We have to decide how to vote in the GLA elections on Thursday 2nd May. I have made no secret of my Lib Dem leanings, especially in respect of principles which I regard as fundamental to functioning democracy: fairness, community consultation, open debate, respect for a local community and their interests, provision of affordable housing ….

The problem I have is that Gareth Roberts, the candidate I should be voting for in the South West London constituency, has defied all those principles. Teddington and Twickenham are preferred to East Sheen and Mortlake. The best he can do in terms of consultation and debate about the Stag Brewery is to storm disrespectfully out of a meeting shouting ‘Get real’. He oversees a residential planning application which has reduced affordable housing from 30% to 6%.

He oversees the import of a school from East London to the banks of Mortlake, pretending that it will benefit the area. How? It will primarily attract pupils from across London, thereby exacerbating local traffic and other infrastructure problems. Worse still it would impact detrimentally on the other schools in the area, schools which he has failed to consider or consult.

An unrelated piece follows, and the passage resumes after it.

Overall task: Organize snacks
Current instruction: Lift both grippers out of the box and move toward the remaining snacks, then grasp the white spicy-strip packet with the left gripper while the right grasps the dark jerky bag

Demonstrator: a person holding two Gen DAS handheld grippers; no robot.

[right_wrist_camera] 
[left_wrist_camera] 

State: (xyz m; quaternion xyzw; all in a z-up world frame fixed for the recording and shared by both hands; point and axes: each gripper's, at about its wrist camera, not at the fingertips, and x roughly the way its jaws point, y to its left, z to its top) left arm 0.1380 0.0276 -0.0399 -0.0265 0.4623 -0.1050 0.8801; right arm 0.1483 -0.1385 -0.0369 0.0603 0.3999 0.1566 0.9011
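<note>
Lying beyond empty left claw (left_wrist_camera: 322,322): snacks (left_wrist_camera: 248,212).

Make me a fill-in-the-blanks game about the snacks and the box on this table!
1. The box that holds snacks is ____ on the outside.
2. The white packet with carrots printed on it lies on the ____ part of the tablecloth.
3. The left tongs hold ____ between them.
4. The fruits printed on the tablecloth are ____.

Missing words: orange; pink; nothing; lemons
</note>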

I have had several local councillors, including one canvassing at my door in the last few hours, tell me that the Council was required by law to make the recent planning decisions. None of them has been able to explain why that might be so. I do not believe it. It is simply what they have been told to say to what they regard as the gullible public.

So how to vote? For an autocrat who gives the appearance of regarding himself as en route to the House of Lords or for a party which locally is allowing its guiding principles to be subverted?

Richard White

So the autocrat won.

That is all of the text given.